§ The task
Every line below that mentions the word "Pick" should be copied out.

··· Supplied material ···

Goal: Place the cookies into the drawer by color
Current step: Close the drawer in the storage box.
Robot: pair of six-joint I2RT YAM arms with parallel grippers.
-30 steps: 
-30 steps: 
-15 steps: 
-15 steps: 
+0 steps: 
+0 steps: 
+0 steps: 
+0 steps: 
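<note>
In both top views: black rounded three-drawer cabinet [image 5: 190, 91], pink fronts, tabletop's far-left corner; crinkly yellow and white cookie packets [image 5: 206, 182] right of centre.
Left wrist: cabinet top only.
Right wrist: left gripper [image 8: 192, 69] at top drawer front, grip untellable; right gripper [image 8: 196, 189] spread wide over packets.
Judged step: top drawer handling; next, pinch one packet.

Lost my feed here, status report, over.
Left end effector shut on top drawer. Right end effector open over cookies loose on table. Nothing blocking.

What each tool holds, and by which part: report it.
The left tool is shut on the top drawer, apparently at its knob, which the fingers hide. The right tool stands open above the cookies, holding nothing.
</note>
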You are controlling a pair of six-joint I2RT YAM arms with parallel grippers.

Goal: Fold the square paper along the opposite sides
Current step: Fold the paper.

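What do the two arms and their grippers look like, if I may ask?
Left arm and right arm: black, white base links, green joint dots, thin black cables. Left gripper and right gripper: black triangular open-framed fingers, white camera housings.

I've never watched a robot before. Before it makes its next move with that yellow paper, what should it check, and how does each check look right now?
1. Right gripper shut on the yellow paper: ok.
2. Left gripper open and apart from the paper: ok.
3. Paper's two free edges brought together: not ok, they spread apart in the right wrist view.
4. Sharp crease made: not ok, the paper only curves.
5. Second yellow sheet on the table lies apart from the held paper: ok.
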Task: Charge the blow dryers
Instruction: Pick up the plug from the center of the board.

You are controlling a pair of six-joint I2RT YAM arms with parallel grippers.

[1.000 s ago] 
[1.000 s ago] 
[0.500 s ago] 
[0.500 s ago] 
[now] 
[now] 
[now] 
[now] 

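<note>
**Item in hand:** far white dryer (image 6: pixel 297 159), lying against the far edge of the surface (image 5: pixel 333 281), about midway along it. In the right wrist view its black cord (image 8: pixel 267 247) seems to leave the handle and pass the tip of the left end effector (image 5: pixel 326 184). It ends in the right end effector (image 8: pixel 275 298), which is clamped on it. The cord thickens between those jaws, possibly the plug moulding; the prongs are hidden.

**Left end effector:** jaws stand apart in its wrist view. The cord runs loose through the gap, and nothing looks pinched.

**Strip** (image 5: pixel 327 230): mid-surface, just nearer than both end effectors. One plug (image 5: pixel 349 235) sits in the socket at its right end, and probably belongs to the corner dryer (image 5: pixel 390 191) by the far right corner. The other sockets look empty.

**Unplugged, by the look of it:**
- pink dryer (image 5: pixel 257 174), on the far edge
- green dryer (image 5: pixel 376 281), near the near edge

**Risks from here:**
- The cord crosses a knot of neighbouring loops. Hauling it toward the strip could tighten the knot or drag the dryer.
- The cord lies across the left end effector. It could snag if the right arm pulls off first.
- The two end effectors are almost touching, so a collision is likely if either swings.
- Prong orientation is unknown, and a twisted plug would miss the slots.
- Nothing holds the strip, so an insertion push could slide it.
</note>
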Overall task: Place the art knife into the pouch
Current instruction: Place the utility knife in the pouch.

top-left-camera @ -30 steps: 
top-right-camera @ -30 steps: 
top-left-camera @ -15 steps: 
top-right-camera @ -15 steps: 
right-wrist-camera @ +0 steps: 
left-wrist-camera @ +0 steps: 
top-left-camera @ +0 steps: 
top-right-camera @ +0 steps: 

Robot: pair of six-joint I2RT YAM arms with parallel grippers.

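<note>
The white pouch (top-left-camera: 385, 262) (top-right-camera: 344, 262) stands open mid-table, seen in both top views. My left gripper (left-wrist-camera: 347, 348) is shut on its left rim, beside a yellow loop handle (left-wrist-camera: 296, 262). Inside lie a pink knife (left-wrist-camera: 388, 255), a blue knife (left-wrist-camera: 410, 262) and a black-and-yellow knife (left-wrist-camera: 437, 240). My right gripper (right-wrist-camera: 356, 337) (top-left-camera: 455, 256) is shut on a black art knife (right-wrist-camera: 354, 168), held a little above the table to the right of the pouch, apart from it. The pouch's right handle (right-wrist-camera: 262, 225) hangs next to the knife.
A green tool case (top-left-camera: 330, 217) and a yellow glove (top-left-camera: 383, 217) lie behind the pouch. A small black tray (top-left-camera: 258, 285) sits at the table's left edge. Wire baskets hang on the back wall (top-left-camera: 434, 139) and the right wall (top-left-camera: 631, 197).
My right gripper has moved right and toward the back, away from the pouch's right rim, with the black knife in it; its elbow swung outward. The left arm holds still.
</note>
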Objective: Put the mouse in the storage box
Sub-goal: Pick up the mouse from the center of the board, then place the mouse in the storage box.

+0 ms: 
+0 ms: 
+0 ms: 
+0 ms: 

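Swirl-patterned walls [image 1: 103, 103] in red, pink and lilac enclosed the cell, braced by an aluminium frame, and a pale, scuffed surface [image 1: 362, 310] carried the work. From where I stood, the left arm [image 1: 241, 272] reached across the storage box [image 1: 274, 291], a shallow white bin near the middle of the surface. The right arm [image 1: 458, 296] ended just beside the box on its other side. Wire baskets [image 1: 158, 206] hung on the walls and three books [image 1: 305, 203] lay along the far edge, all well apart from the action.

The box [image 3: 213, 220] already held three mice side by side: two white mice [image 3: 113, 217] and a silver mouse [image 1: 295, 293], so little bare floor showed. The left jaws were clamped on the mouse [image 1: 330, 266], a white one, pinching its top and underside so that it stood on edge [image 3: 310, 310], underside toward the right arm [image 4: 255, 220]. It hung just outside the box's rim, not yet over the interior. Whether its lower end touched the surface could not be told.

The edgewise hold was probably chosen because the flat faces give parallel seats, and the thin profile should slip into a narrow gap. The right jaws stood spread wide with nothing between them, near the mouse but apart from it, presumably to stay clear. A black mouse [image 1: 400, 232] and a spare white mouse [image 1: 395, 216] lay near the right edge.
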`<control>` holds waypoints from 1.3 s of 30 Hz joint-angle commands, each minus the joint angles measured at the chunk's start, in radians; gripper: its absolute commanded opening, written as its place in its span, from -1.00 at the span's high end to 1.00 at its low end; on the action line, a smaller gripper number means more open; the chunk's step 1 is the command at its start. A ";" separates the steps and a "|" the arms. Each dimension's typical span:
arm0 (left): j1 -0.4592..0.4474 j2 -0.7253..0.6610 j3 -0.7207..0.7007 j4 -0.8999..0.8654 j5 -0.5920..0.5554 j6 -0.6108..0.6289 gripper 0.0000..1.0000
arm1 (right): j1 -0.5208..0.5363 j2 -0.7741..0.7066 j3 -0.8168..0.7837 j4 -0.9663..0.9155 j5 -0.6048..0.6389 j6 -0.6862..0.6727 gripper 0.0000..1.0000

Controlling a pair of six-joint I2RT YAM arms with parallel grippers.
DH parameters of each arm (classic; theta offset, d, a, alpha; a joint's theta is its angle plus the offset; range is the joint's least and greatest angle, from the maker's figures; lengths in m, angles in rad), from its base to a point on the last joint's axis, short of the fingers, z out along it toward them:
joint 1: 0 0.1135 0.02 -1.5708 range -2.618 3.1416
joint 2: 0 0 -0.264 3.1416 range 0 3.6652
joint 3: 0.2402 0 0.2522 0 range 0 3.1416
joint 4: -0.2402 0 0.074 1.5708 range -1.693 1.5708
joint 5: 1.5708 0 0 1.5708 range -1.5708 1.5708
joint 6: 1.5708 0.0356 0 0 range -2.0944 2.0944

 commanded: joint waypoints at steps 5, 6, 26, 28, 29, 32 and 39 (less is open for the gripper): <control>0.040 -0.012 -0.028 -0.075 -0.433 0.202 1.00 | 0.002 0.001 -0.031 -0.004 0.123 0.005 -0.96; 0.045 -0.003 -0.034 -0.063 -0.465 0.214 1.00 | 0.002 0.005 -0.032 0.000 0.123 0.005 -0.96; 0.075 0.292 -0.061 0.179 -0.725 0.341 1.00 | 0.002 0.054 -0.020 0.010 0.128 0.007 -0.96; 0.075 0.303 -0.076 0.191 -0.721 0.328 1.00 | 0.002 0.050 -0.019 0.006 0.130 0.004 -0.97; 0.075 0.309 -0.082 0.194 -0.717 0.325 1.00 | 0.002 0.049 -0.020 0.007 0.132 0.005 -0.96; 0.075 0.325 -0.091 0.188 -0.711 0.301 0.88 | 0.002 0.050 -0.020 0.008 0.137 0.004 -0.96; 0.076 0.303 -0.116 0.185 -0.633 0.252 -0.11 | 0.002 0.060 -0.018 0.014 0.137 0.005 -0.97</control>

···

§ Problem solution
Instruction: Pick up the plug from the center of the board.
Sub-goal: Pick up the mouse from the center of the board, then place the mouse in the storage box.

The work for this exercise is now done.